Since most of the docker images are based on Debian it stands to reason that at least those variants should be compatible and support the same options as the Debian Python packages.

It does look as though the Debian Python packages do a couple of conditional checks before enabling PGO and LTO, especially checking the architecture and gcc version. They also seem to change a bunch of other options (LTO_CFLAGS, EXTRA_OPT_CFLAGS, AR, RANLIB) as seen in http://bazaar.launchpad.net/~doko/python/pkg2.7-debian/view/head:/rules#L156

So it's probably not as easy as just adding --with-lto to the the dockerfile to get the same result.

philtay · 2017-01-20T17:44:54Z

@hannosch Debian enables LTO on the following architectures amd64 arm64 armel armhf i386 powerpc ppc64 ppc64el s390x x32. Docker supports only a subset of them.
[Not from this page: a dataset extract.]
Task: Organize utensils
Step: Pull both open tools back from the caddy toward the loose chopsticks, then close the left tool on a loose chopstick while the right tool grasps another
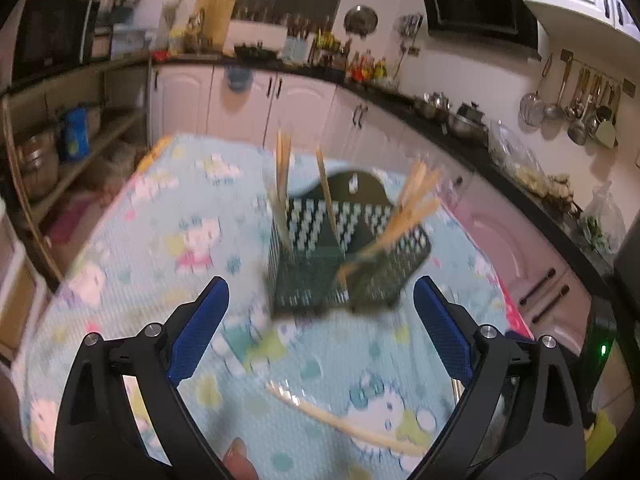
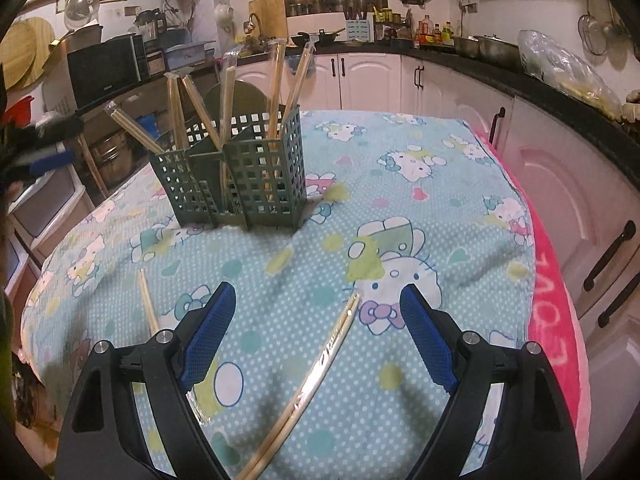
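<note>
A dark green slotted utensil holder (image 2: 240,176) stands on the Hello Kitty cloth (image 2: 400,208) with several wrapped chopstick pairs upright in it; it also shows blurred in the left wrist view (image 1: 336,256). My right gripper (image 2: 316,300) is open and empty, above a wrapped chopstick pair (image 2: 308,384) that lies on the cloth between its fingers. Another chopstick pair (image 2: 148,304) lies to its left. My left gripper (image 1: 320,296) is open and empty, short of the holder, with a wrapped chopstick pair (image 1: 344,420) lying on the cloth below it.
The cloth-covered table has a pink towel edge (image 2: 556,320) on the right. White kitchen cabinets (image 2: 360,76) and a dark counter with pots and bottles run behind. Shelves with a microwave (image 2: 104,68) stand at the left.
</note>
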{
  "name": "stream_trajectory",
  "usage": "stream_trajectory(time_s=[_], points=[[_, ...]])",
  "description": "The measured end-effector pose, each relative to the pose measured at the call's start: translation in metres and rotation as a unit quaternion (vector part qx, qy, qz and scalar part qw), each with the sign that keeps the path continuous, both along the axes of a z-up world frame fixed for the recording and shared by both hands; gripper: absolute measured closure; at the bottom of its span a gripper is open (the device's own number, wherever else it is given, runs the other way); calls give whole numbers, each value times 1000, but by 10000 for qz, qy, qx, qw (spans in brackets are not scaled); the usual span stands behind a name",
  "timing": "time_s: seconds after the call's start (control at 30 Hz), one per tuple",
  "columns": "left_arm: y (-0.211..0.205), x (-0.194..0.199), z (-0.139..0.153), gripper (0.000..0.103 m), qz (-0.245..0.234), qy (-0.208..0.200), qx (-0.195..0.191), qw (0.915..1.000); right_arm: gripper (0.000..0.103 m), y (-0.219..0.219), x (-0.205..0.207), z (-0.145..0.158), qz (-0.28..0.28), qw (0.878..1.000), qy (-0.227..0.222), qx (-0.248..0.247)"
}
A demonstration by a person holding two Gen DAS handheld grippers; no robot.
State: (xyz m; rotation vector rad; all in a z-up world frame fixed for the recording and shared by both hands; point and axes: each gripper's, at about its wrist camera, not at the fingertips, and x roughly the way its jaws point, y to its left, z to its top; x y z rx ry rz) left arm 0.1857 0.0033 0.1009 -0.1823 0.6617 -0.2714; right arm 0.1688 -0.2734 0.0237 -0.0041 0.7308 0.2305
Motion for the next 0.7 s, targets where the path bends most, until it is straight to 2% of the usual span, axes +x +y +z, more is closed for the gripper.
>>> stream_trajectory(time_s=[0.43, 0.7], points=[[0, -22, -67, 18, -97, 913, -192, 9956, 21, 0, -14, -11, 34, 9999, 144, -11], [-12, -30, -106, 18, -247, 1514, -265, 9878, 22, -2, -11, -26, 21, 9991, 417, -30]])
The LTO_CFLAGS variable is there because they enabled LTO even before official Python support (the --with-lto option). Anyway, this is the original patch from the Server Scripting Languages Optimization team at Intel Corporation (yes, they have such a team!):

http://bugs.python.org/issue25702

yosifkit · 2017-01-20T21:27:08Z

As far as I can tell, Debian does not enable LTO on arm64 for python 3.4 or 3.5 (see python2.7, python3.4, and python3.5).

I am also still very hesitant to add the enable-optimizations since that would significantly increase the build time of the current 18 versions/variants that we build. Plus the failure to even build the optimizations on the alpine variant.

python:2.7.13
python:2.7.13-slim
python:2.7.13-alpine
python:2.7.13-wheezy
python:3.3.6
python:3.3.6-slim
python:3.3.6-alpine
python:3.3.6-wheezy
python:3.4.5
python:3.4.5-slim
python:3.4.5-alpine
python:3.4.5-wheezy
python:3.5.2
python:3.5.2-slim
python:3.5.2-alpine
python:3.6.0
python:3.6.0-slim
python:3.6.0-alpine

roadsideseb · 2017-04-21T16:42:39Z

I've had the same issue with the Alpine build and Python 3.6. The Alpine Edge version actually has a release candidate build for 3.6.1. The slightly modified way they build the image is by using the system packages for libffi and expat which fixes the segfaults caused by tests related to the ctypes implementations. The build script can be found on the official packages site.

I've opened a PR with the changes that fix it for me. This also adds the optimization flags discussed above.

tianon · 2017-04-25T21:04:28Z

Given the huge time and resource increase that --enable-optimizations implies, I'm still -1 on including it unless the real-world benefits can somehow be shown to warrant the massive increase in build times. 😞

ksze · 2018-09-19T09:21:47Z

Actually, do we even know how PGO and LTO work? Would the optimizations be CPU-specific? E.g. if you build the image on an 8th-gen Intel Core i7 CPU, could it result in a Python executable that sucks on an AMD Ryzen CPU or on older generations of Intel Core CPUs?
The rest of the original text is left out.